DATASET CONTENT
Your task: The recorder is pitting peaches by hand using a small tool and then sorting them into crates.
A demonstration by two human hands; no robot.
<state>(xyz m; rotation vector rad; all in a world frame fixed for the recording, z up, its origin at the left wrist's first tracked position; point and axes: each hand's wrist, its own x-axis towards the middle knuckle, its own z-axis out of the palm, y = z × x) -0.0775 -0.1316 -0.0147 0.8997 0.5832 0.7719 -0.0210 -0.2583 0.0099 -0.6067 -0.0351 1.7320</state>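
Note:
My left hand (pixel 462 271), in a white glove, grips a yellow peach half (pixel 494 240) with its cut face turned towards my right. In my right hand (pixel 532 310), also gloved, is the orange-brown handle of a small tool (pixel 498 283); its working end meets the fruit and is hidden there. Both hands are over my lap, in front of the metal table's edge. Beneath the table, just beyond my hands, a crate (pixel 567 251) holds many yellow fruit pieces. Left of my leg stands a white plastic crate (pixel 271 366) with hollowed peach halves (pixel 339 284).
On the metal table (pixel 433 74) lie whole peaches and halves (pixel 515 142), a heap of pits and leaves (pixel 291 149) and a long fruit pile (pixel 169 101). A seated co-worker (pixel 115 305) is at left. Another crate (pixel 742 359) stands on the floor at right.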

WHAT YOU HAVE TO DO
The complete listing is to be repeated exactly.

EXPECTED OUTPUT
Your task: The recorder is pitting peaches by hand using a small tool and then sorting them into crates.
A demonstration by two human hands; no robot.
<state>(xyz m; rotation vector rad; all in a world frame fixed for the recording, z up, its origin at the left wrist's first tracked position; point and axes: each hand's wrist, its own x-axis towards the middle knuckle, its own z-axis out of the palm, y = z × x) -0.0775 -0.1316 -0.0147 0.8997 0.5832 0.7719 -0.0210 -0.2583 0.0099 -0.6067 -0.0351 1.7320</state>
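Note:
My left hand (pixel 462 271), in a white glove, grips a yellow peach half (pixel 494 240) with its cut face turned towards my right. In my right hand (pixel 532 310), also gloved, is the orange-brown handle of a small tool (pixel 498 283); its working end meets the fruit and is hidden there. Both hands are over my lap, in front of the metal table's edge. Beneath the table, just beyond my hands, a crate (pixel 567 251) holds many yellow fruit pieces. Left of my leg stands a white plastic crate (pixel 271 366) with hollowed peach halves (pixel 339 284).
On the metal table (pixel 433 74) lie whole peaches and halves (pixel 515 142), a heap of pits and leaves (pixel 291 149) and a long fruit pile (pixel 169 101). A seated co-worker (pixel 115 305) is at left. Another crate (pixel 742 359) stands on the floor at right.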

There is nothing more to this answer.